EarthCODE is an ESA Earth Observation initiative that supports Open Science practice in Earth System Science. It helps researchers discover, access, reuse, and build on ESA-funded EO research outputs, including data products, workflows, experiments, and documentation.
The practical goal is to make research outputs easier to find, easier to understand, and easier to reuse in reproducible analysis environments.
What EarthCODE Provides¶
A discovery layer through the Open Science Catalog.
Structured metadata for projects, products, workflows, experiments, variables, missions, and themes.

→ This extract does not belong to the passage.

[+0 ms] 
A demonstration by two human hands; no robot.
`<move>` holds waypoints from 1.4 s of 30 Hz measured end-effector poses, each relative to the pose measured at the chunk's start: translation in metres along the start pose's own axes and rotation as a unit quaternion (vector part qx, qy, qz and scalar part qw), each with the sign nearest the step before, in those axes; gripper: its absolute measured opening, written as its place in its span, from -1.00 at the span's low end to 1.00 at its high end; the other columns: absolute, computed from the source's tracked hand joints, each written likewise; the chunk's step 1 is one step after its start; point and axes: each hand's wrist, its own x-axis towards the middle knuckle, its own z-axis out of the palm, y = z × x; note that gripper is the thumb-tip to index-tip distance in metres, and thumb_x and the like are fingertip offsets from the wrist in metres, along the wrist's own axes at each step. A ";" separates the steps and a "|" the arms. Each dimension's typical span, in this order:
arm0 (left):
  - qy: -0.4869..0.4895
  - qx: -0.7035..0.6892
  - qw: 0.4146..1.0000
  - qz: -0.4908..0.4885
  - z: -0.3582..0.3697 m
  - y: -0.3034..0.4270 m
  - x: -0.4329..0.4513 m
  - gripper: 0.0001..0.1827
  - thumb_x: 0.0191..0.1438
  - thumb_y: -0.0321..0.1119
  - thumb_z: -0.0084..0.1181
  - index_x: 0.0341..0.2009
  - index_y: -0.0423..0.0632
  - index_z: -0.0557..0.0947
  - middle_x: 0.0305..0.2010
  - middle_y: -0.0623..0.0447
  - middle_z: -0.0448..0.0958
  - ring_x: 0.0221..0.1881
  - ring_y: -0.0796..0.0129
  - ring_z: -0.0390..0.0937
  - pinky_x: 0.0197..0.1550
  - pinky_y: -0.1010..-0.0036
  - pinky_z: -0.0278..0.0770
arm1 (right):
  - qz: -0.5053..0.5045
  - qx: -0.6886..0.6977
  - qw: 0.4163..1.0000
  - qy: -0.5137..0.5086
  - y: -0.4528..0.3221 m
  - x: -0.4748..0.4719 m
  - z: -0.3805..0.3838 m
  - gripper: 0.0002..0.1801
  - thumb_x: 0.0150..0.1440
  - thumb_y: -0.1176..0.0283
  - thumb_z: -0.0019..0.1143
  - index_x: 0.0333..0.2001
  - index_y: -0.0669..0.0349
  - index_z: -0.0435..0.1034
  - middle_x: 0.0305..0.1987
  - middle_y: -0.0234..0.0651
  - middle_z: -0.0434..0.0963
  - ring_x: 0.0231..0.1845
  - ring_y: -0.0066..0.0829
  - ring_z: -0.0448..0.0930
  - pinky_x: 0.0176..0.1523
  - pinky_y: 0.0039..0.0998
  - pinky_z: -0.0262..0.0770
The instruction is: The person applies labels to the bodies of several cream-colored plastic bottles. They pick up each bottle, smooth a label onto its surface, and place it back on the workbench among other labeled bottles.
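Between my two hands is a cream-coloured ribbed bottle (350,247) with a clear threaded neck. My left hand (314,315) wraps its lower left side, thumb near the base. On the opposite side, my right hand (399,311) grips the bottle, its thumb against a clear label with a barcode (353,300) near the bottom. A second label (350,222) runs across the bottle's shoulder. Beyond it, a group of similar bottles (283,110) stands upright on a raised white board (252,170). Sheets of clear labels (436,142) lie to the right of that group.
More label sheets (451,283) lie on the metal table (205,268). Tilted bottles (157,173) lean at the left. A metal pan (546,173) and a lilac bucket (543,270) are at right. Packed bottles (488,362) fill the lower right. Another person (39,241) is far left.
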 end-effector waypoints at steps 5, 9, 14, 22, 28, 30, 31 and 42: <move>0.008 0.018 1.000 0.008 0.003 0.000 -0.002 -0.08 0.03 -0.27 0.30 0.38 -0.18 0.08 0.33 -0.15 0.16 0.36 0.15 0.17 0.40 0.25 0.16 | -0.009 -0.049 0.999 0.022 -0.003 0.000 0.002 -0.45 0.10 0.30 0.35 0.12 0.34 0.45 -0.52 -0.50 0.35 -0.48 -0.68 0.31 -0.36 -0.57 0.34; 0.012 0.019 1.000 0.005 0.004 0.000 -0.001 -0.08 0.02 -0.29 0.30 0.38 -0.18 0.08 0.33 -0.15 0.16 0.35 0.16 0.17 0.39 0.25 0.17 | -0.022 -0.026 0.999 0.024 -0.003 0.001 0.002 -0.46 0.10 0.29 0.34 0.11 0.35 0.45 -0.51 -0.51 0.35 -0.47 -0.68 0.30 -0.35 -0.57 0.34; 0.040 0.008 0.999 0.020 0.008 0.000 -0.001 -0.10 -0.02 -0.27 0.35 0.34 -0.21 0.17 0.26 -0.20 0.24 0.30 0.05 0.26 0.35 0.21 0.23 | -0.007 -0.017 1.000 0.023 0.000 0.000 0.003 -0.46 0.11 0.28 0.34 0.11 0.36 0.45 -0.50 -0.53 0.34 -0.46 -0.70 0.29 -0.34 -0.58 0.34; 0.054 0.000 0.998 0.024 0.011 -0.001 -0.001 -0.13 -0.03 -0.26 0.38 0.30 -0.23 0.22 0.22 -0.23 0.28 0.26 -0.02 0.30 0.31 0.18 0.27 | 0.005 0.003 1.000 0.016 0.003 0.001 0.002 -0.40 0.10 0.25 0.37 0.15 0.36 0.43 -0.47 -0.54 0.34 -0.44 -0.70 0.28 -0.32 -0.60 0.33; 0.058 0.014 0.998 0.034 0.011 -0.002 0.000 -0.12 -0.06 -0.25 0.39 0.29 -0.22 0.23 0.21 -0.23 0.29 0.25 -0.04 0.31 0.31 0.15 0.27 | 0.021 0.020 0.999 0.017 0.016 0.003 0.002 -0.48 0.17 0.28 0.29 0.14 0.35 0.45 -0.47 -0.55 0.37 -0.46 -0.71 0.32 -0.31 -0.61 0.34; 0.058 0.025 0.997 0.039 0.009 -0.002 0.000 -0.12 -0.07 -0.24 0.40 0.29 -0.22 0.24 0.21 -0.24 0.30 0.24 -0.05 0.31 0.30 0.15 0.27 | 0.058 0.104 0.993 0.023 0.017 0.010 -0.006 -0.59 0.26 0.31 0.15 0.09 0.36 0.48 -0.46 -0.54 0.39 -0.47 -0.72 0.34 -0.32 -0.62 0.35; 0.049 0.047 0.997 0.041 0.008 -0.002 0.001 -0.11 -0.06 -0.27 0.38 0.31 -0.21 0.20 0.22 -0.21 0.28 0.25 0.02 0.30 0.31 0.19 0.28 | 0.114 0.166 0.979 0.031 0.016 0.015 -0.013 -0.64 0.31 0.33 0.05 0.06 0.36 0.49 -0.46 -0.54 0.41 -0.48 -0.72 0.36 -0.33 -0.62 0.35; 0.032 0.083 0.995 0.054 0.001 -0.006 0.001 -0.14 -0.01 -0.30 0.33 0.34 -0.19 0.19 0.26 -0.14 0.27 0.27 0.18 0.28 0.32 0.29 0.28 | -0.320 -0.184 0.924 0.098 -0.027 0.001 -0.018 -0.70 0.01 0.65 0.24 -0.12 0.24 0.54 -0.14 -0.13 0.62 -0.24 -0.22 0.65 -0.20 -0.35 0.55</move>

Access links to research outputs such as Zarr, GeoTIFF, NetCDF, Parquet, STAC catalogs, documentation, and code repositories.
A route from catalog discovery to notebook-based analysis using common Python tools.
Why It Matters¶
Earth Observation research often produces valuable outputs that are hard to reuse because metadata, access links, formats, and processing context are scattered across projects. EarthCODE aims to reduce that friction by making outputs more FAIR:
Findable: catalog entries can be searched and filtered by theme, variable, project, mission, region, and keywords.
Accessible: catalog pages point to data assets, documentation, workflows, and source repositories.
Interoperable: cloud-native formats and standards such as STAC, Zarr, and common geospatial metadata make data easier to open with shared tools.
Reusable: provenance, variables, documentation, and workflow links help researchers understand whether a product is suitable for their own analysis.
Workshop Focus¶
In this workshop, EarthCODE is the starting point for a practical workflow:
Search or browse the Open Science Catalog.
Inspect product metadata and access links.
Open data in Python using STAC, Xarray, GeoPandas, DuckDB, or related tools.
Subset, visualise, and analyse the data in notebooks.
Compare examples so the same pattern can be reused for other EarthCODE products.
The aim is not to cover every EarthCODE service. The aim is to leave with a reliable path from catalog discovery to hands-on analysis.